Derzeit ist es äußerst schwierig, verifizierbare Aussagen über die Präsenz solcher Truppen in Russland zu treffen, da alle diesbezüglichen Informationen ausschließlich aus dem NATO-Informationsraum stammen, d. h. direkt aus Mitgliedstaaten der westlichen Kriegsallianz oder aus mit Südkorea eng verflochtenen Strukturen. Deshalb lohnt sich die Frage nach dem Nutzen eines vermuteten Einsatzes nordkoreanischer Soldaten im Raum Kursk für die drei Parteien Nordkorea, Russland und NATO/Ukraine. Wenn man die Frage aus nordkoreanischer Sicht untersucht, so wäre der Nutzen für den fernöstlichen Bündnispartner der Russischen Föderation tatsächlich ganz erheblich. Denn die Stärke einer Armee wird nicht nur von der reinen Größe oder der Menge und Qualität der ihr zur Verfügung stehenden Waffen bestimmt, sondern ganz maßgeblich von ihrem Trainings- und Ausbildungsstand.
Der Ukraine-Krieg markiert in militärischer Hinsicht eine Zäsur, wie es sie seit dem Zweiten Weltkrieg nicht mehr gegeben hat. Taktiken, Einsatzdoktrinen und Kampfverfahren haben sich ebenso fundamental geändert wie das Gefechtsfeld mit einem erheblichen Einsatz von Drohnen, elektronischer Kriegführung und präzisionsgesteuerten Artilleriesystemen. Armeen, die diese neuen Realitäten auf den Schlachtfeldern nicht adaptieren, könnten hypothetisch auch von einer wesentlich kleineren und zahlenmäßig schlechter ausgerüsteten Truppe geschlagen werden. Deshalb stellt ein großskaliertes Einsatztraining unter Feuer, bei dem die neuen Verfahren im Kampf erlernt und trainiert werden, für eine Armee einen Quantensprung in der Verbesserung ihrer militärischen Fähigkeiten dar. Die rückkehrenden Soldaten könnten die im Ukraine-Krieg erworbenen Erfahrungen und Verfahren als Ausbilder in der heimatlichen Armee verbreiten.
Aus russischer Perspektive wäre die Waffenhilfe eine willkommene Unterstützung im Ukraine-Krieg. Allerdings hat Russland entgegen vielfältiger westlicher Spekulationen sowohl genügend Personal als auch Ausrüstungsgegenstände, um den Konflikt aus eigener Kraft für sich erfolgversprechend fortsetzen zu können. Für Russland würde statt dessen das nicht unerhebliche Risiko einer Ausweitung der am Kampf beteiligten Staaten, namentlich aus Ländern des NATO-Raumes, bestehen.

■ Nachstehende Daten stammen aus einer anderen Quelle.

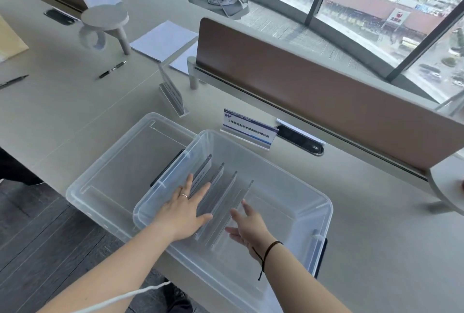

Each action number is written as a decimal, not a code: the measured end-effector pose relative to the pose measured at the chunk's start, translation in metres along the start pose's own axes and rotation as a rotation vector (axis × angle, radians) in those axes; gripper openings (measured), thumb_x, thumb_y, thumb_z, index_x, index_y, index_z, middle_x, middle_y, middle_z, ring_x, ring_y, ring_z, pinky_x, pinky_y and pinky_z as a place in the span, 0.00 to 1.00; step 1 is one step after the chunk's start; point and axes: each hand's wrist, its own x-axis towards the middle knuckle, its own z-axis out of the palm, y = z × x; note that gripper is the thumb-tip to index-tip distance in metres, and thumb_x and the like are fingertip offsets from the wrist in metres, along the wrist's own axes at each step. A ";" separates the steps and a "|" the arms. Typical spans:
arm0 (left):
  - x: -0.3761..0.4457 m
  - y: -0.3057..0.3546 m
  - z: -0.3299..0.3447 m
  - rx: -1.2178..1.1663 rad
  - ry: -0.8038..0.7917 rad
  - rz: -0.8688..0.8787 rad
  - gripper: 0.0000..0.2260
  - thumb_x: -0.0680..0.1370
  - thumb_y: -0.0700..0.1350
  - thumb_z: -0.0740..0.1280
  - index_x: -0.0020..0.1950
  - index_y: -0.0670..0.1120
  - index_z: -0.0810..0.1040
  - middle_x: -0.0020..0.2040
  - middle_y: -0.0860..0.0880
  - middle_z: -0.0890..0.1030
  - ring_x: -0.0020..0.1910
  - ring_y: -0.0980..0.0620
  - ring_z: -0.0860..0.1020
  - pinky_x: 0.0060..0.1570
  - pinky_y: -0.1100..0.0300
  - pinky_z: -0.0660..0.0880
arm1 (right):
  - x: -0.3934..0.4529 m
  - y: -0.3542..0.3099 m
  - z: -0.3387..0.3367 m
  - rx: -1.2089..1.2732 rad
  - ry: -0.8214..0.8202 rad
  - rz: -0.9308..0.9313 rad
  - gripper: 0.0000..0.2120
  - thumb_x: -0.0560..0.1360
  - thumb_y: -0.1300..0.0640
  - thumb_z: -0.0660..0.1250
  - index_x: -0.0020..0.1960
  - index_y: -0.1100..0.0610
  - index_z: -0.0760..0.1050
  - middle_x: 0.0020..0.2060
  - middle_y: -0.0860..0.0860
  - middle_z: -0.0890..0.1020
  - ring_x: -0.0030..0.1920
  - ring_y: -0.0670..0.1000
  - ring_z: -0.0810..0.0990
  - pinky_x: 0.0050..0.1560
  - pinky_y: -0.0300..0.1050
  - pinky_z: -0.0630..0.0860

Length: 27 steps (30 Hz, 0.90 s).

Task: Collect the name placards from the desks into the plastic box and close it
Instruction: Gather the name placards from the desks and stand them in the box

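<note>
Both hands reach into the clear plastic box (288, 184) that sits on the pale tabletop (364, 224) near its front edge; the left hand (184, 208) lies flat with its fingers (200, 191) spread apart, resting against the leftmost of several placards (221, 194) that stand on edge in a row inside the box; the right hand (247, 224) is open too, fingers loosely apart, just beside the row's right side and gripping nothing; a dark cord is tied round that wrist, and a ring shows on the left hand; the box's lid (113, 169) lies flat on the tabletop, partly under the box's left end; one printed placard (248, 129) stands on the tabletop just behind the box, in front of a brown divider panel (313, 91); further placards (173, 94) stand further left, near a pen (112, 69) and sheets of paper (164, 40).
</note>
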 end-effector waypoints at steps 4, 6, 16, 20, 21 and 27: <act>-0.001 0.001 -0.001 0.000 -0.002 -0.004 0.36 0.77 0.68 0.56 0.76 0.66 0.36 0.76 0.51 0.27 0.79 0.44 0.41 0.72 0.42 0.60 | 0.001 -0.003 0.005 -0.001 -0.021 0.007 0.32 0.81 0.52 0.62 0.79 0.47 0.51 0.75 0.53 0.67 0.54 0.54 0.83 0.60 0.51 0.79; -0.001 0.001 -0.001 0.003 0.000 -0.005 0.36 0.77 0.68 0.57 0.76 0.66 0.36 0.76 0.51 0.27 0.79 0.44 0.42 0.73 0.42 0.60 | 0.000 -0.005 0.005 0.002 -0.028 0.015 0.32 0.81 0.52 0.62 0.79 0.47 0.51 0.74 0.53 0.67 0.56 0.56 0.83 0.61 0.52 0.79; -0.001 0.002 -0.002 -0.020 0.015 -0.015 0.36 0.76 0.69 0.57 0.75 0.68 0.37 0.76 0.53 0.28 0.79 0.46 0.42 0.71 0.42 0.63 | -0.001 -0.005 0.003 0.041 -0.054 0.047 0.31 0.81 0.53 0.62 0.79 0.45 0.50 0.73 0.55 0.69 0.58 0.57 0.82 0.60 0.51 0.79; -0.001 0.003 -0.002 -0.049 0.012 -0.020 0.37 0.75 0.70 0.59 0.75 0.69 0.38 0.76 0.55 0.29 0.79 0.46 0.43 0.70 0.42 0.64 | -0.001 -0.004 0.002 0.047 -0.053 0.035 0.31 0.81 0.53 0.62 0.79 0.45 0.50 0.73 0.54 0.69 0.57 0.56 0.82 0.58 0.49 0.80; -0.001 0.003 -0.003 -0.060 0.013 -0.022 0.37 0.75 0.69 0.59 0.75 0.69 0.39 0.76 0.55 0.29 0.79 0.46 0.44 0.70 0.42 0.65 | -0.002 -0.004 0.002 0.048 -0.052 0.032 0.31 0.81 0.53 0.62 0.79 0.45 0.51 0.73 0.54 0.69 0.56 0.55 0.83 0.57 0.48 0.81; 0.000 0.001 -0.009 -0.253 0.025 -0.049 0.35 0.74 0.66 0.66 0.76 0.66 0.53 0.80 0.57 0.39 0.78 0.46 0.50 0.72 0.43 0.61 | -0.015 -0.006 -0.006 -0.115 -0.059 0.005 0.34 0.78 0.42 0.63 0.78 0.51 0.55 0.69 0.53 0.74 0.47 0.52 0.85 0.49 0.47 0.82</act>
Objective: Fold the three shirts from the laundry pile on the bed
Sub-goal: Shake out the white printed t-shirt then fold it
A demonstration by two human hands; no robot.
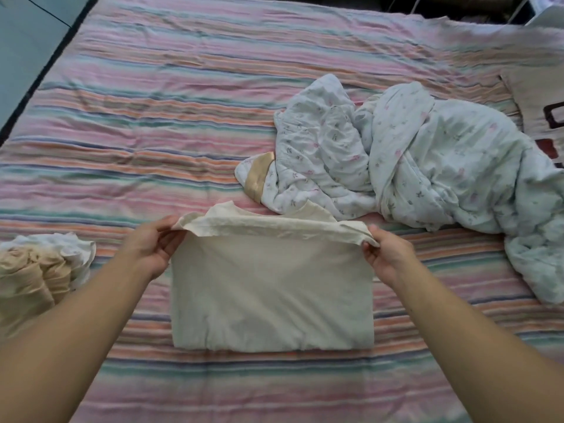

Aus ukrainischer Sicht hingegen wäre das der potentielle Nutzen aus dem Narrativ von 11.000 nordkoreanischen Soldaten in Kursk: Aus dieser Erzählung ergibt sich ein argumentativer Hebel für eine von ihr gewünschte Beteiligung von NATO-Soldaten an den Kampfhandlungen. Zuletzt hatte der ukrainische Präsident Wolodimir Selenskij am Montag erklärt, mit seinem französischen Kollegen Emmanuel Macron über den möglichen Einsatz westlicher »Kontingente« in der Ukraine gesprochen zu haben. Auch die koordinierten Maßnahmen zur Einstimmung der europäischen Bevölkerung auf einen Krieg gegen Russland würden von dem Nordkorea-Narrativ signifikant profitieren und einem möglichen Einsatz von NATO-Soldaten im Ukraine-Krieg einen wichtigen Impuls geben.
Abschließend lässt sich zur Zeit nicht mit Gewissheit sagen, ob tatsächlich nordkoreanische Soldaten die russische Militäroperation in Kursk unterstützen. Gut denkbar ist hingegen der Einsatz von verbündeten Söldnern, wie sie auch von westlichen Nationen in unbekannter Anzahl in die Ukraine entsandt werden.